Text recognition was added 2021 in macOS Monterey. With Apple Intelligence, users can also use writing tools to proofread, rewrite, or summarise selected text.

===Import and export===
Preview can directly access image scanners supported by macOS and import images from the scanner. Preview can convert between image formats; it can export to BMP, JP2, JPEG, PDF, PICT, PNG, SGI, TGA, and TIFF. Using macOS's print engine (based on CUPS) it is also possible to "print into" a Postscript file, a PDF-X file or directly save the file in iPhoto, for example scanned photos.

Beginning with Mac OS X 10.7 Lion, Preview restricts the Format option popup menu in the Save As dialog to commonly used types. It is possible to access the full format list by holding down the Option key when clicking the Format popup menu. (GIF, ICNS, JPEG, JPEG-2000, Microsoft BMP, Microsoft Icon, OpenEXR, PDF, Photoshop, PNG, SGI, TGA, TIFF.)

=== Scanning documents ===
In the iOS and iPadOS versions of Preview, the app can directly scan printed documents using the device's camera.
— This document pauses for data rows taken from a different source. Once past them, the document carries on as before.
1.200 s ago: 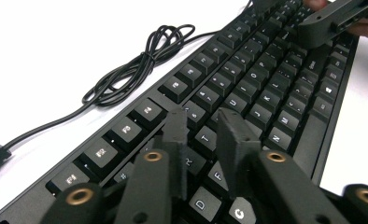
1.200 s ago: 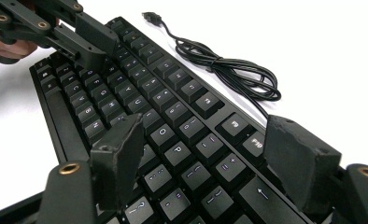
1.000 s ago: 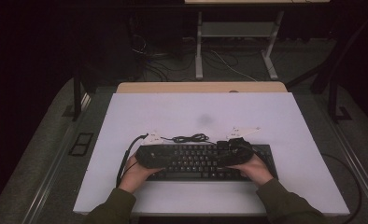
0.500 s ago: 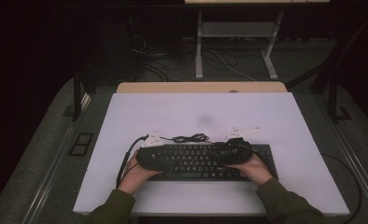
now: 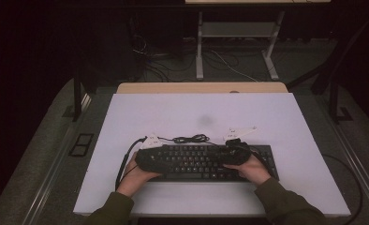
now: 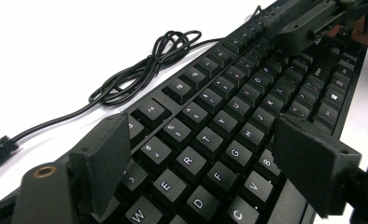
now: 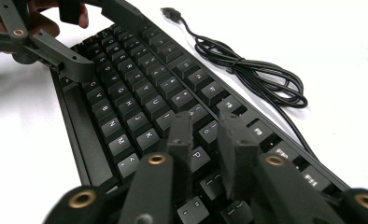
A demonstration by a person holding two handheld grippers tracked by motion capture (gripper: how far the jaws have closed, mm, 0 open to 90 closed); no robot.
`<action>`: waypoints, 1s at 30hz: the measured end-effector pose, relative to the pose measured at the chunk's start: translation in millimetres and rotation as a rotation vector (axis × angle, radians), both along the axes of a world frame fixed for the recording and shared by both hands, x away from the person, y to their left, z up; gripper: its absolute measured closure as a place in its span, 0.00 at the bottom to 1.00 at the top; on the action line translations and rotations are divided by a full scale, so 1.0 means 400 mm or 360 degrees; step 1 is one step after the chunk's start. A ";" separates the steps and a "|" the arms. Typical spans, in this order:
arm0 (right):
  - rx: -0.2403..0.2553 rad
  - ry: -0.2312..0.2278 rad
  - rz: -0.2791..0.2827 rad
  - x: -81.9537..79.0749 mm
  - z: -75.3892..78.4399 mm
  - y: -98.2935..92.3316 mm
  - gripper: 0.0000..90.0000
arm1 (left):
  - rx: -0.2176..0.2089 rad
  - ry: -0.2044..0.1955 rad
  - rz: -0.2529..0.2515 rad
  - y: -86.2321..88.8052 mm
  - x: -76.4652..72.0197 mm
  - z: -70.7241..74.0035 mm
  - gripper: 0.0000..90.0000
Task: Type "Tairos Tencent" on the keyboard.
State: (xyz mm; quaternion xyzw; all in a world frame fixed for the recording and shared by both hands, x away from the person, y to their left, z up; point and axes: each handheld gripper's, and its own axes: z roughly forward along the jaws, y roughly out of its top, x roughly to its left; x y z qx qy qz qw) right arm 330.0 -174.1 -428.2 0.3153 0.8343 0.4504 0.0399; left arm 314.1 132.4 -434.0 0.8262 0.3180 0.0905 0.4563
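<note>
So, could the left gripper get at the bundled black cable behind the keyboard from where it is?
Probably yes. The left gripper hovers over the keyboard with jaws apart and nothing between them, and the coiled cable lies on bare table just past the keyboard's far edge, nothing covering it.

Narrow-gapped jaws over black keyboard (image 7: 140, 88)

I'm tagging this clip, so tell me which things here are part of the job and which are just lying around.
Part of the job:
- black keyboard
- its coiled cable
- left claw, spread wide over the keys
- right claw, nearly closed above the keys

Lying around:
- floor cables
- far table's frame
</note>
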 end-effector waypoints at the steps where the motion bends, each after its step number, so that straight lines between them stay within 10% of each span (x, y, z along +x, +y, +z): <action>1: -0.0004 -0.0002 0.0009 0.001 0.000 0.003 0.87 | -0.0004 -0.0001 0.0009 0.001 -0.002 0.000 0.19; 30: -0.0108 0.0032 0.0176 0.026 -0.015 0.070 0.99 | -0.0001 -0.0008 0.0124 0.053 -0.041 -0.002 0.18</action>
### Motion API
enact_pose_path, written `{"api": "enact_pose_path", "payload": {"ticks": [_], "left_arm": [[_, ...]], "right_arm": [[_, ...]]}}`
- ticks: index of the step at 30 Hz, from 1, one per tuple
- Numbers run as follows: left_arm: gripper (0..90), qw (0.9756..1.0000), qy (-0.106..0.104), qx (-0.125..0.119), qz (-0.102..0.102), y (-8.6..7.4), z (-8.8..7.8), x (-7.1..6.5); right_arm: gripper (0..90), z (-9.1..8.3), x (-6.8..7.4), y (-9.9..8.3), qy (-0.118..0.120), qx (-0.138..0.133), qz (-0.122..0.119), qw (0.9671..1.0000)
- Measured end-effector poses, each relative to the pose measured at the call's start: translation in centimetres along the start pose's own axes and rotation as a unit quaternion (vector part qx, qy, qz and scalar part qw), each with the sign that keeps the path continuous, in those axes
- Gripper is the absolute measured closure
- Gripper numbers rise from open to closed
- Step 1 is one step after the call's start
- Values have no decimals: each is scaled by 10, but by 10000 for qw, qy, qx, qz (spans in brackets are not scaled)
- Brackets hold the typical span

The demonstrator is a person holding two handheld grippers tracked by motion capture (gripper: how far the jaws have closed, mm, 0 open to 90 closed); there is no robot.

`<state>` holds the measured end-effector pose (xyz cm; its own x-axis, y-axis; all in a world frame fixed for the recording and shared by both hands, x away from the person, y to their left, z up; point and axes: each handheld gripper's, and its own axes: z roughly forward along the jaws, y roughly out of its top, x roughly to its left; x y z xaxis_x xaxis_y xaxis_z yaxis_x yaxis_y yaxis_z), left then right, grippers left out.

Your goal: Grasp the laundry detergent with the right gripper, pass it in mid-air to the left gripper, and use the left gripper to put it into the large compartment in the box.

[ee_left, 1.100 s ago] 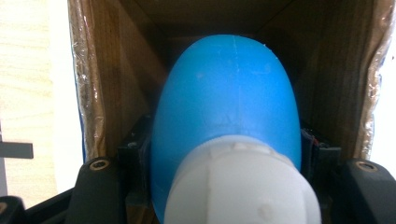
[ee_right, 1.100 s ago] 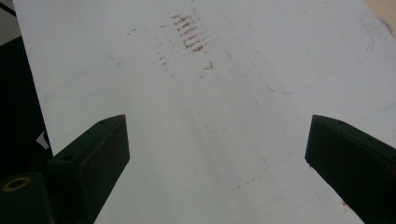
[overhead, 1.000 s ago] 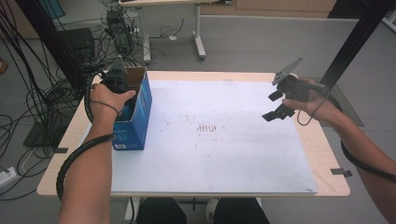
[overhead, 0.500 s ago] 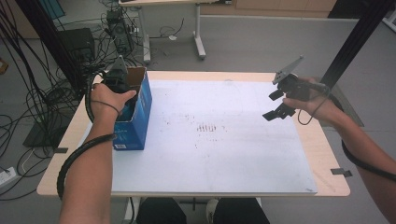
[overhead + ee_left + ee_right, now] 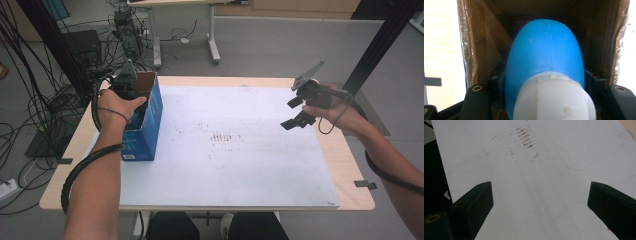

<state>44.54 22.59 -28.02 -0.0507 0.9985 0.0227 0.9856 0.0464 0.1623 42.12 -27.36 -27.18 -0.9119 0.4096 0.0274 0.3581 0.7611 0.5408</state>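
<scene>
Bottle (image 5: 544, 57) of smooth blue plastic with white cap (image 5: 554, 97), probably light, stiff and slippery, down inside blue carton (image 5: 145, 120) at table's (image 5: 350, 170) left edge, pinched just below cap by left gripper (image 5: 125, 82); right gripper (image 5: 296, 114) spread, empty, above white sheet (image 5: 240, 165).

The bottle (image 5: 545, 65) looks like smooth blue plastic with a soft sheen and a faint moulding seam, and its white cap (image 5: 554, 100) is matt, ridged plastic. The box (image 5: 147, 122) is glossy blue printed cardboard outside and raw brown cardboard inside, with shiny crinkled tape along its cut edges. The tabletop (image 5: 345, 165) is pale wood under a matt white sheet (image 5: 541, 195) that is smooth but scuffed with small rusty-brown marks, while the right gripper (image 5: 540, 200) has matt black plastic jaws with slightly worn faces.
</scene>
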Motion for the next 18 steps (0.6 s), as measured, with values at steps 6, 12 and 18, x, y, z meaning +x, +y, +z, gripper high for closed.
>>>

Preview is able to automatically detect and crop the borders of a physical document and convert it into an editable PDF file.

==Supported file types==
Preview can open the following file types.

- AI – Adobe Illustrator artwork files (if PDF content included in file)
- BMP – Windows bitmap files
- CR2 – Raw image file used by Canon cameras
- DAE – Collada 3D files
- DNG – Digital negative files
- FAX – Faxes
- FPX – FlashPix files
- GIF – Graphics Interchange Format files
- HDR – High-dynamic-range image files
- ICNS – Apple Icon Image files
- ICO – Windows icon files
- JPEG – Joint Photographic Experts Group files
- JPEG 2000 – JPEG 2000 files
- OBJ – Wavefront 3D file
- OpenEXR – OpenEXR files
- PDF – Portable Document Format version 1.5 + some additional features
- PICT – QuickDraw image files
- PNG – Portable Network Graphics files
- PPM – Netpbm Color Image files
- PNTG – MacPaint Bitmap Graphic files
- PPT – PowerPoint files
- PSD – Adobe Photoshop files
- QTIF – QuickTime image files
- RAD – Radiance 3D Scene Description files
- RAW – Raw image files
- SGI – Silicon Graphics Image files
- STL – STereoLithography 3D format
- TGA – TARGA image files
- TIF (TIFF) – Tagged Image File Format files
- XBM – X BitMap files

In macOS Monterey and earlier, Preview supported the display of EPS and PostScript documents using on-the-fly conversion to PDF format. However, this functionality was removed in macOS Ventura, although users can continue to print .eps and .ps files by dragging them into the printer queue.

The version of Preview included with OS X 10.3 (Panther) could play animated GIF images, for which an optional button could be added to the toolbar. As of OS X 10.4 (Tiger), Preview lost playback functionality and animated GIF files are displayed as individual frames in a numbered sequence.